Então, é assim que se morre? Ele se lembra que não sente mais nada. Hoje, ele acredita que seu nome é Binjamin. Pelo menos, foi isso o que sua memória lhe conta. Mas o orfanato nunca lhe deu um nome. Nem as pessoas da barraca, nem o uniforme cinza, nem a blockawa. Duas pessoas – que acreditaram serem seus pais – lhe deram um nome: Bruno. Bruno Dössekker. Mas Binjamin veio antes. E ele sabe – isto pode ser sentido. Há poucos dias escreveu sobre a ratazana em um papel rasgado, uma impressão que a vida não deixou passar com o tempo:
“Muitos anos mais tarde, eu assisti ao parto do meu primeiro filho.
Devagarzinho, a primeira coisa a aparecer foi o semicírculo da cabeça do bebê. Pai pela primeira vez, eu não sabia quantos cabelos escuros um recém-nascido já pode ter. Não estava preparado para aquele semicírculo cabeludo. Só pude fitá-lo imóvel (…).
Devo ter causado uma impressão verdadeiramente lastimável ao deixar a sala de parto. Deslizei pelo longo corredor, passando pela porta aberta da sala das enfermeiras, onde algumas estavam tomando seu café. Examinaram-me curiosas e puseram-se a rir baixinho.

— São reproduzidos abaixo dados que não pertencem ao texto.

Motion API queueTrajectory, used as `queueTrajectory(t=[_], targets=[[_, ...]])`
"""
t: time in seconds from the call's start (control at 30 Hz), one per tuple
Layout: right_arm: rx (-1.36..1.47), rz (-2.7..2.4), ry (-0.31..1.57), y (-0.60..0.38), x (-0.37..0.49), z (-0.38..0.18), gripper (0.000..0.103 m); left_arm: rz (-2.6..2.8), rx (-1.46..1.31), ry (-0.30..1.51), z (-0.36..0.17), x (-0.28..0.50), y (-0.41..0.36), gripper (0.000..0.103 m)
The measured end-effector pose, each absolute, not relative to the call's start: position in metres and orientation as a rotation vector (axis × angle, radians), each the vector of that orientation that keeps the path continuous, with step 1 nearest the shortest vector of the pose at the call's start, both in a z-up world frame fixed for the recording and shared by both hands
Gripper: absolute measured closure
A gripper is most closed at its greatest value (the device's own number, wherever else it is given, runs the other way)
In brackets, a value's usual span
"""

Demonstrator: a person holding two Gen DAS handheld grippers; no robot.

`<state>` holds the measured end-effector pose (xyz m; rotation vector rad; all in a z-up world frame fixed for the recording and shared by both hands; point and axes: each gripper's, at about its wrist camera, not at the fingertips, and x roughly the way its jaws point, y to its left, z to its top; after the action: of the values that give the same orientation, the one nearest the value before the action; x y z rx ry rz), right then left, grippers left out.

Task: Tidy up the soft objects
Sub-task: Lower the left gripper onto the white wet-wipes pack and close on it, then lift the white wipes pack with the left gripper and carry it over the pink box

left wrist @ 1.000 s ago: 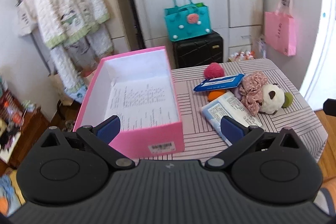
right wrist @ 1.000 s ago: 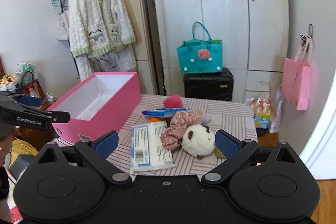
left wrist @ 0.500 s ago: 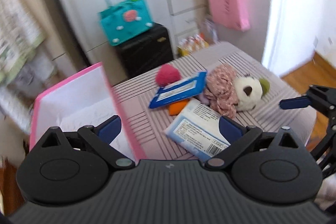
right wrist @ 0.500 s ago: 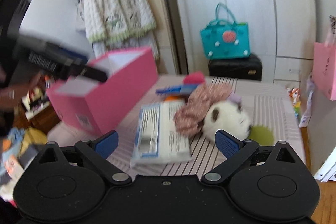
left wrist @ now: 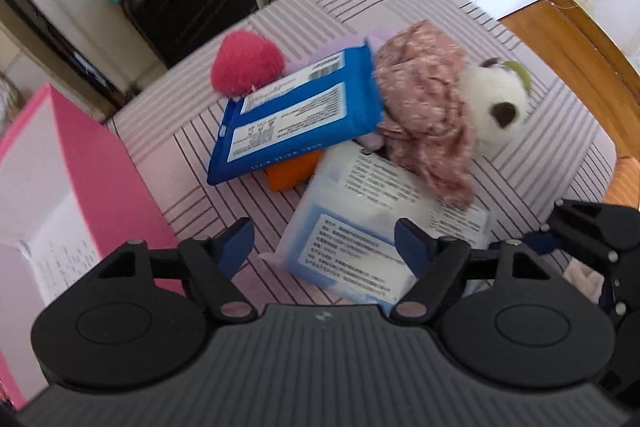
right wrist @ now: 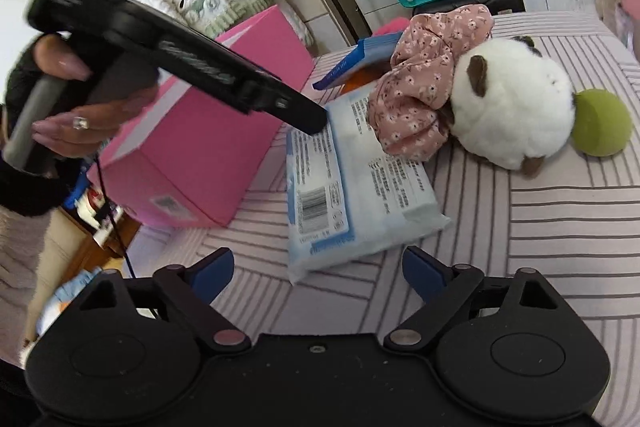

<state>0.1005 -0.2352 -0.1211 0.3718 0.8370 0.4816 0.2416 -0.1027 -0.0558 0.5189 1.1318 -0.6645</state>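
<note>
The left gripper [left wrist: 324,241] hangs over the striped tablecloth [left wrist: 540,131] with its jaws spread wide and nothing between them, its fingers pointing down at the near end of the white tissue pack [left wrist: 360,227]. In the right wrist view the same tool reaches in from the upper left, held in a bare hand [right wrist: 76,107] with a ring, and its dark tip sits at the far corner of that pack; whether it touches cannot be told. The right gripper [right wrist: 318,273] is low over the cloth, jaws also wide and empty, just short of the pack's near edge. Behind the pack lie a floral fabric scrunchie [right wrist: 416,79], a white plush toy [right wrist: 512,103], a green ball [right wrist: 600,123], a blue wipes packet [left wrist: 300,115] and a pink pompom [left wrist: 246,63]. The open pink box [right wrist: 208,131] stands beside them on the left.
</note>
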Motion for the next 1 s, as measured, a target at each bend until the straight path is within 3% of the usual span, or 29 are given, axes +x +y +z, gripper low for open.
queueTrajectory(t=[0.5,0.6,0.63,0.83,0.93,1.0], targets=[[0.409,0.484,0.866,-0.239,0.114,-0.119,0.017,-0.657,0.374,1.323,-0.086,0.261,-0.094,0.028],[0.414,0.469,0.869,-0.242,0.116,-0.118,0.031,-0.629,0.342,1.361,-0.089,0.256,-0.088,0.028],[0.413,0.462,0.871,-0.243,0.117,-0.117,0.038,-0.625,0.331,1.367,-0.089,0.255,-0.087,0.03],[0.389,0.359,0.868,-0.263,0.114,-0.116,0.06,-0.604,0.234,1.425,-0.09,0.237,-0.076,0.056],[0.368,0.317,0.862,-0.271,0.114,-0.115,0.062,-0.618,0.215,1.415,-0.088,0.223,-0.074,0.069],[0.331,0.275,0.844,-0.275,0.114,-0.113,0.061,-0.614,0.222,1.385,-0.089,0.214,-0.074,0.071]])
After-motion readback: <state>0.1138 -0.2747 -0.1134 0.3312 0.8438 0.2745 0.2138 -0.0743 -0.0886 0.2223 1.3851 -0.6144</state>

Mesmo já no ar livre, seus comentários bastante francos ecoavam ainda em meus ouvidos:
Haviam murmurado com desdém alguma coisa sobre os homens, e sobre os fracotes incapazes do que quer que fosse”.

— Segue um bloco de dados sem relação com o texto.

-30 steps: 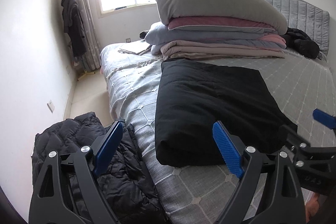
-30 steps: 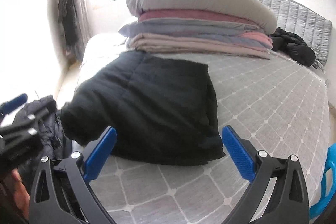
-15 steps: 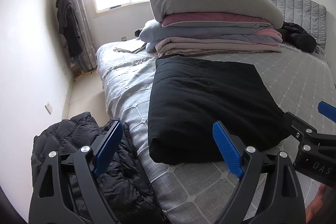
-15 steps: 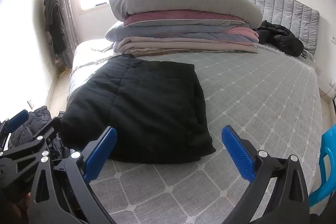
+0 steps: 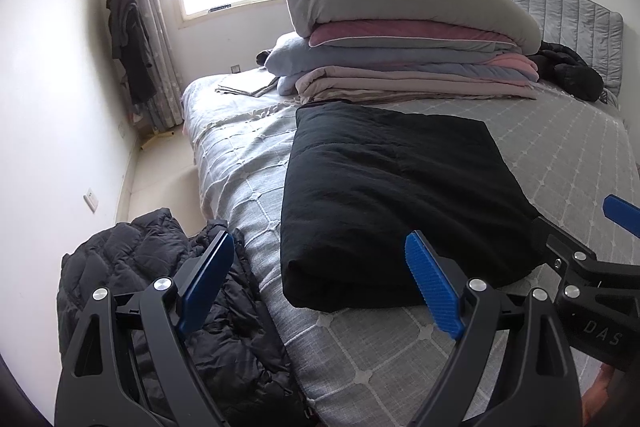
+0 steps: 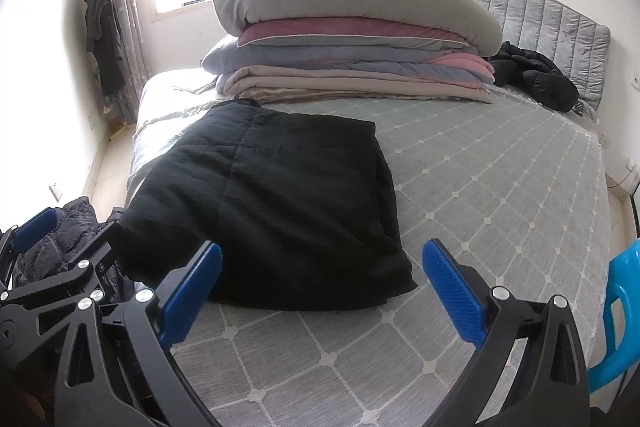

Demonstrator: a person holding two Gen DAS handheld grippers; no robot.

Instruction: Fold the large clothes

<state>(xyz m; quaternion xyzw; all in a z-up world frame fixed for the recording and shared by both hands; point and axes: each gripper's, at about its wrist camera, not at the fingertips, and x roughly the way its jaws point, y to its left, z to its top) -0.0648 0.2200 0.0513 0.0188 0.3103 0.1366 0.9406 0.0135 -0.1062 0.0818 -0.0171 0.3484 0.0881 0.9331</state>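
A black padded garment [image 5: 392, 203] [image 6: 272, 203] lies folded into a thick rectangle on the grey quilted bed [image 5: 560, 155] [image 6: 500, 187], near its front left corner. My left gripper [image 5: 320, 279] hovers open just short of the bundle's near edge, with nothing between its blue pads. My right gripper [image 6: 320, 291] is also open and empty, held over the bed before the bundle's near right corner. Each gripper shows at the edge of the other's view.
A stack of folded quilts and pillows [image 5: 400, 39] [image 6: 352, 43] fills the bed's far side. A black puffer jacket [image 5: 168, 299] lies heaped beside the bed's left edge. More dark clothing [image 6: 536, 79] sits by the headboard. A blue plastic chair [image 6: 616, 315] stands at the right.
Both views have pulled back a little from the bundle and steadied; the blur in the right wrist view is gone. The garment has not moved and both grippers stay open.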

Eles nunca o deixarão. Sempre estarão ao seu redor. Como na barraca. Como no orfanato. Como na escola. Como em casa. Como agora ao escrever aquele fragmento. Como no dia em que a senhora Gorsz deixou-o sozinho na estação de trem, esperando alguém do orfanato para buscá-lo, esperando alguém que lhe contasse que a guerra acabou – mas o fato é que ele se lembra sempre que a guerra nunca acabou.